# Black boxing LSTM
In this worksheet LSTM is approached from a black box perspective. Although the workings of LSTM are not overly complicated, see for example the explanation of Chris Olah at http://colah.github.io/posts/2015-08-Understanding-LSTMs/, in practice it is not easy to find out what the relationship between the model and the data is. This in contrast to convolutional networks, that allow an intuition to be formed. Still some pragmatic model and data relationships can be established; this worksheet focusses on how input and output data can be shaped.

# High level conceptual model of an LSTM
An LSTM can be seen as a model that models discrete state transitions. The data parts consist of:

- Input data per discrete state
- Output data per discrate state
- Internal state built up during previous steps

The input data is merged with the internal state to predict the output data. At each state transition the internal state of the LSTM is updated, and past to the next state. The discrete state transitions are usually fed as event or timeseries into an LSTM.

Using the blackbox model, the trick is to find out how the state is built up in an LSTM, and what predictions should be made.

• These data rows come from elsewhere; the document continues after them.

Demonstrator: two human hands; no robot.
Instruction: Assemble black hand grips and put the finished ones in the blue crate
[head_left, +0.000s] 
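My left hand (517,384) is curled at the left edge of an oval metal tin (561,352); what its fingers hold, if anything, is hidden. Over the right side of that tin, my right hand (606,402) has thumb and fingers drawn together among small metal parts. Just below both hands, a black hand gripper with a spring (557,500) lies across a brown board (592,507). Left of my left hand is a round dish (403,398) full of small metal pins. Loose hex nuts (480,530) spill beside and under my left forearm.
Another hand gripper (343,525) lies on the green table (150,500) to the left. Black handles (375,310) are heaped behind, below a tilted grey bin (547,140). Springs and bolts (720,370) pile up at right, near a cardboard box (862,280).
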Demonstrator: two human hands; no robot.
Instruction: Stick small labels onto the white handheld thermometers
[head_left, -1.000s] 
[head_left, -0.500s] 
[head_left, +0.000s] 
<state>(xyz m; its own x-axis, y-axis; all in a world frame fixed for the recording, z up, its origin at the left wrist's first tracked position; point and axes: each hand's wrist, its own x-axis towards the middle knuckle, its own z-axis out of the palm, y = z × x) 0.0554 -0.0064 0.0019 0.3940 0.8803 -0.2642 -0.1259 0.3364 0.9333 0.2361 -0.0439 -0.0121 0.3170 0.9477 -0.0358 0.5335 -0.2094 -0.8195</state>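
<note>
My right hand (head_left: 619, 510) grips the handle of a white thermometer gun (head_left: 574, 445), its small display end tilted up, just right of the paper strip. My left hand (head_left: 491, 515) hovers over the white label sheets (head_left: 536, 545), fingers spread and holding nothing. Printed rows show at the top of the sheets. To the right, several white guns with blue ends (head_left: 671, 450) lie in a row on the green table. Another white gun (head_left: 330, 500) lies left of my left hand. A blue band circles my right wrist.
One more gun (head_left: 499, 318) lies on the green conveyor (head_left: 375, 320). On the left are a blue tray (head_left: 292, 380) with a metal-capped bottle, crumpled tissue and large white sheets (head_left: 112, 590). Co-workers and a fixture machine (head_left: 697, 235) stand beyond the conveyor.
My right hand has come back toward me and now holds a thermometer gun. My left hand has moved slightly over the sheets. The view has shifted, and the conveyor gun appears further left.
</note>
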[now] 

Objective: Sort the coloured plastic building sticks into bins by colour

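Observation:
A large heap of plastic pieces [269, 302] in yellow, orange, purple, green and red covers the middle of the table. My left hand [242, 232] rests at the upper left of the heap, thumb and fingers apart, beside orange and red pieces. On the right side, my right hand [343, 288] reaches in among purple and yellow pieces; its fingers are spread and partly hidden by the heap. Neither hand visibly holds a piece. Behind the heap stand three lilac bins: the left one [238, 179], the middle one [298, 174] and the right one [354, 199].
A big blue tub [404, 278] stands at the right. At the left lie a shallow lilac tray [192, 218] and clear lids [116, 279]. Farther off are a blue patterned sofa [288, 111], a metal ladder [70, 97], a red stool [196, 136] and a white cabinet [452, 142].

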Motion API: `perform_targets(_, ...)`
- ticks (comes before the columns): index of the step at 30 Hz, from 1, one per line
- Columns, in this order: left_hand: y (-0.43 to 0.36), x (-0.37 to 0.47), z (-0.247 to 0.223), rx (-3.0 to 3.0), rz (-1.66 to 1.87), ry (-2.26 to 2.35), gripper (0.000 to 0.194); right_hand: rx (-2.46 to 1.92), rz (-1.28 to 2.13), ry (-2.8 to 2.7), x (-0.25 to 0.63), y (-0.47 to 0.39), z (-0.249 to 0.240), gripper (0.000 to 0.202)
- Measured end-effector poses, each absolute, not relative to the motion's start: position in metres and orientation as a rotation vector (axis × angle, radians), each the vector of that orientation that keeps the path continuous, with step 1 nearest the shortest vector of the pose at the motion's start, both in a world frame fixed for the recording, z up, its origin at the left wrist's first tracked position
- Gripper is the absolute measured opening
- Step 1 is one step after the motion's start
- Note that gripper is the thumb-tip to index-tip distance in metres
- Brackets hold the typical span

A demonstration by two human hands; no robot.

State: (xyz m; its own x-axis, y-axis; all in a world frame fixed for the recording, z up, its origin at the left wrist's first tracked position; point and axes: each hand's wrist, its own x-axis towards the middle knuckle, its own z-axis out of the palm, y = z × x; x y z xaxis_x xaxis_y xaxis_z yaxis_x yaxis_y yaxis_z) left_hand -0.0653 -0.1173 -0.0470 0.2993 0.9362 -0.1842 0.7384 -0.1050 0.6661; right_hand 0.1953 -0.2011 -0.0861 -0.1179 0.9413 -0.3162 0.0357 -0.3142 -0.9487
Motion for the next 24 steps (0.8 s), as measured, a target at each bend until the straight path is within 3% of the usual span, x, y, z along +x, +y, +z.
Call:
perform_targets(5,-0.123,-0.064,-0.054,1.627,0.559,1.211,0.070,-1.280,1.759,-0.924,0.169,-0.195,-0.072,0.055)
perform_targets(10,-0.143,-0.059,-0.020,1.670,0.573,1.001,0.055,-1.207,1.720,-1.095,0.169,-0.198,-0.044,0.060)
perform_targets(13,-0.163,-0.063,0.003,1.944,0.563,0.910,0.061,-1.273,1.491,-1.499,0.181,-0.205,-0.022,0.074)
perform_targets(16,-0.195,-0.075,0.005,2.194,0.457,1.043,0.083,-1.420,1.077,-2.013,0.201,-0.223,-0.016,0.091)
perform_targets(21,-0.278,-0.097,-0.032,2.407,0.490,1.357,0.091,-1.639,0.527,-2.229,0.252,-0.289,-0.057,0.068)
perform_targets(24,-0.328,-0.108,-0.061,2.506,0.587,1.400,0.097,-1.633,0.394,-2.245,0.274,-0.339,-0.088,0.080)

# Shaping the input and output data
The example in this worksheet focusses on a single timeseries. The insights generated using this example should generalize to the case of multiple timeseries. The example is text generation. Based on a training text a LSTM will be estimated. Using a seed text subsequently characters will be generated which might contain more of Nietzsches wisdom, total gibberish, or something in between.

A LSTM allows for the shaping of both the input and the output data. A first observation: a timeseries, or text in this case, can be fed into an LSTM as a single instance, or it can be cut into (more or less independent) pieces. In the last case the LSTM will more or less be seen as handling multiple observations, but there are subtleties. A second observation: the output can be constrained to a single output per observation, or an output per observation within the timeseries. Lastly, if cutting a single instance into multiple pieces, the internal state in the LSTM can be transfered between the pieces or not. 

To clarify, the above statements will be placed in the context of text generation by way of several examples.

## One timeseries, one output
Somewhat silly, an entire text minus that last character could be fed into an LSTM to predict the last character. In this case there is a single timeseries and a single output. This setup is silly for two reasons:

- The LSTM only learns to predict a single specific character.
- The LSTM assumes that the complete text is a valid context for that character. 

Technically it would work, but conceptually it would be nonsense. Predicting positive or negative sentiment in the IMDB dataset could be a valid application of this setup, but then there would be more than one time series.

## One timeseries, multiple outputs
Changing the setup, one could use the first character to predict the second, the first two to predict the third, and so on. This setup seems to be more sensible: a lot of different characters would be learned. This setup might work. The complexity of the entire text is taken as a single internal state though. Also, the output dimension becomes as long as the input.  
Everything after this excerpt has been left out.